8. To boot from network :
ok> boot net       

9. To start jumpstart boot :
ok> boot net – install

10. To do an interactive boot from the default boot device :
ok> boot –a   

11. To do a reconfigure boot from the default boot device :
ok> boot –r       

12. To boot from 32bit kernel :
ok> boot kernel/unix   

13. To boot from 64bit kernerl :
ok> boot kernel/sparcv9/unix   

14. To do a verbose boot :
ok> boot –v    

15. To boot in single user mode :
ok> boot –s   

15. To diplay OBP verion :
ok> .version       

16. To display ethernet address :
ok> .enet-addr       

17. To diplay poweron banner :
ok> banner               

18. To display processor and bus speeds :
ok> .speed               

19. To display major/minor CPU firmware version :
ok> firmware-version           

20. To call OS to write information to harddisk :
ok> sync               

Normally we do it thrice. ie., sync;sync;sync

21. To reset entire system :
ok> reset       

22. To reset entire system :       
ok> reset-all       

23. To reset all PROM setting to factory default :
ok> set-defaults           

24. To set PROM password :
ok> setenv security –password password

25. To set autoboot :
ok> setenv auto-boot? true       

26. To display the current boot-device :
ok> printenv boot-device       

27. To identify devices attached to a SCSI bus :
ok> probe-scsi           

28. To identify devices attached to all SCSI buses :
ok> probe-scsi-all           

29. To test the primary network adapter :
ok> test net               

30. To test the primary scsi adapter :
ok> test scsi               

31. To test all devices available with self test capability :
ok> test-all               

1 comment:

  1. Hi raja.

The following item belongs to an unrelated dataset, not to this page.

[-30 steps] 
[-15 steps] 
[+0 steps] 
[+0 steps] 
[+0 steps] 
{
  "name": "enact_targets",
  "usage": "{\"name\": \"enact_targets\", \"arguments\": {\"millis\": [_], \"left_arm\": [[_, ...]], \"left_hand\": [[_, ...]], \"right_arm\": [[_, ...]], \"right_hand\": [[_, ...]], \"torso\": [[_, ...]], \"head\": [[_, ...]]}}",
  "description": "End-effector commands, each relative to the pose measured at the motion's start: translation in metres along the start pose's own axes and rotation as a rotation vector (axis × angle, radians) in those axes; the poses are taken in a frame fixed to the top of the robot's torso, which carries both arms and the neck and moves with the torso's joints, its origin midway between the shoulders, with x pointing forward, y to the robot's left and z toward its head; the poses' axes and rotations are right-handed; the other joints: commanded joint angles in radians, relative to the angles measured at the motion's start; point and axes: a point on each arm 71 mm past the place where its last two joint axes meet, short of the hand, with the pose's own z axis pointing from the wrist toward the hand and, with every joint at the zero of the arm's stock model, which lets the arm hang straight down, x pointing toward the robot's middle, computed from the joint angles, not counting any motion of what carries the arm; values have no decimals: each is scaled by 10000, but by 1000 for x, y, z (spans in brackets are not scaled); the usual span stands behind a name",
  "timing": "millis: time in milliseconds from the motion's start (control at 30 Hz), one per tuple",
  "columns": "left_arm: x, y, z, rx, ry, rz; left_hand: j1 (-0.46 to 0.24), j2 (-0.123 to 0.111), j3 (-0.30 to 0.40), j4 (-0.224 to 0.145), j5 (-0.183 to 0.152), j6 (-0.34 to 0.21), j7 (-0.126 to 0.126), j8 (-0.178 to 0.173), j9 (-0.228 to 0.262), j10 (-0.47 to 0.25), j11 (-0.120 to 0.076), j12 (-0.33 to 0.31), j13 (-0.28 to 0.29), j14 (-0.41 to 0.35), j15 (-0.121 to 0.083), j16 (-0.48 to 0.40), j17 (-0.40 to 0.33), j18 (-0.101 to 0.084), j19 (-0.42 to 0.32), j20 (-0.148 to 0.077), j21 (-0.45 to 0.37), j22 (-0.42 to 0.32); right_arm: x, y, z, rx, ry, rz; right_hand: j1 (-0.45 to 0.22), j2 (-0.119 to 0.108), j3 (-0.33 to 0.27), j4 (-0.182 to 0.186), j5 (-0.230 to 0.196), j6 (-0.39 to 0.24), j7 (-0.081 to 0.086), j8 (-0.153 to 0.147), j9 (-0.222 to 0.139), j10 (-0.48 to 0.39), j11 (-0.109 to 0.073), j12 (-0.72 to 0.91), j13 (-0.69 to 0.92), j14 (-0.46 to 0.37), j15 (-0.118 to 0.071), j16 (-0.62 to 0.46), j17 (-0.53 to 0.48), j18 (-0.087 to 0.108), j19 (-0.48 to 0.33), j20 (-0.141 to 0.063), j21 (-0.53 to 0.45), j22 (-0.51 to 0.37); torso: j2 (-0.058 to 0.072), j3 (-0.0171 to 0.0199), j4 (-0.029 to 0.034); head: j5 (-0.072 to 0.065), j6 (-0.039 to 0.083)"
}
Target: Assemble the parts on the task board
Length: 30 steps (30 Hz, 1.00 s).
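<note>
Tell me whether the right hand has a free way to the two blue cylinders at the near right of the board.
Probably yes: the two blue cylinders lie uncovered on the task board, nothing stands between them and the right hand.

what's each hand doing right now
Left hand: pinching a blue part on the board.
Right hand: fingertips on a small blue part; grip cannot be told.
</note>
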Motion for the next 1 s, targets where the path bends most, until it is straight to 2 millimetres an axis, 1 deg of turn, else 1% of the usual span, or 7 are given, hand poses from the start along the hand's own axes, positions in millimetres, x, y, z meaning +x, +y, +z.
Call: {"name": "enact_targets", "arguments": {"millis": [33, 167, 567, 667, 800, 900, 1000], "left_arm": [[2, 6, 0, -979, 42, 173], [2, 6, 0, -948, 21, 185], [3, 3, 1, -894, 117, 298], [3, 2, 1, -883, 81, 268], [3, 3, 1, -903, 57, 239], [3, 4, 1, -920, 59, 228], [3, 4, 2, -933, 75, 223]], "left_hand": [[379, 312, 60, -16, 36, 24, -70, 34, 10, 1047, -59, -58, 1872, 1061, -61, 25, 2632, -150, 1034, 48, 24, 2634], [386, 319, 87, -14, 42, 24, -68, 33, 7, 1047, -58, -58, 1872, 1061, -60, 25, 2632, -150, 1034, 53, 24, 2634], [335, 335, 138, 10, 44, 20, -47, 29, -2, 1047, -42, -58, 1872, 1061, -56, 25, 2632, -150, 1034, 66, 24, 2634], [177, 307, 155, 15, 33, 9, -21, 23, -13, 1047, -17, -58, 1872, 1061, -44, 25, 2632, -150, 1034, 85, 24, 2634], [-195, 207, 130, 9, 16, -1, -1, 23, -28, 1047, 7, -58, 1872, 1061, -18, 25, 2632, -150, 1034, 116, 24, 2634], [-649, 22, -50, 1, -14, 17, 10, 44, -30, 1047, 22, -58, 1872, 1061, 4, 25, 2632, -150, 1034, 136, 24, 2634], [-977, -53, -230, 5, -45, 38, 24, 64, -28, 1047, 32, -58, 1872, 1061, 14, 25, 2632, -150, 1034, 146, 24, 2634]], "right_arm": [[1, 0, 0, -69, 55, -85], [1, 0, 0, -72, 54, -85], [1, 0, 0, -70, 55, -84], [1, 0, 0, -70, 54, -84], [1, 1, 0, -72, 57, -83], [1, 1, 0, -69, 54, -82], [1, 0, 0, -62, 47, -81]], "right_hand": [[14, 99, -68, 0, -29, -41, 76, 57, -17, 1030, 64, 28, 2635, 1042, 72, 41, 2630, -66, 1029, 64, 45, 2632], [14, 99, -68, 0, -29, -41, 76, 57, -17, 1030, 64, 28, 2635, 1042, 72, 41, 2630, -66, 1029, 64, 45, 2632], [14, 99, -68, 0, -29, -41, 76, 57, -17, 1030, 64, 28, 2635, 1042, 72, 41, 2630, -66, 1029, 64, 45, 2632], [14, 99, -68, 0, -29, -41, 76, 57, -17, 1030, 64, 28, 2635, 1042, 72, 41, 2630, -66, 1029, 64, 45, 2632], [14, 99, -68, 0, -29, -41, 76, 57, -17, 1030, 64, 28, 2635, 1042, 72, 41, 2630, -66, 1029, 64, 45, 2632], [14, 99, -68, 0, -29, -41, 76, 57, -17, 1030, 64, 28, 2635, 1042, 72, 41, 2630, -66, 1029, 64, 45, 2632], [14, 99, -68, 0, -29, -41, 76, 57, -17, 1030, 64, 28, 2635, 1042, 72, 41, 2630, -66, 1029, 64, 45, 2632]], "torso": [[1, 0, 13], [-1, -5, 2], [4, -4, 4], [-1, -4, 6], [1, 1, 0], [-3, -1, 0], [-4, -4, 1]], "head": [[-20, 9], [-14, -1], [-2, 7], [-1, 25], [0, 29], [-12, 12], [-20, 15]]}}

We have a solaris 10 server and I have one issue which I unable to solve. I hope you could help me with it. I was trying to install one application and I needed to change the owner and group users for certain files. By, mistake I guess the system files ownership to changed. I have root access and when I access my SUN OS using putty terminal. I had to restart my server since it wouldn't login to the server. While restarting my server I get an error "Error opening PAM libraries contact system administrator". I googled and noticed that you need the Solaris boot cd to revert the pam.config file. But, I do not have my Solaris CD anymore. How else can I revert this file? Please do let me know your expert advice. Thanks in advance.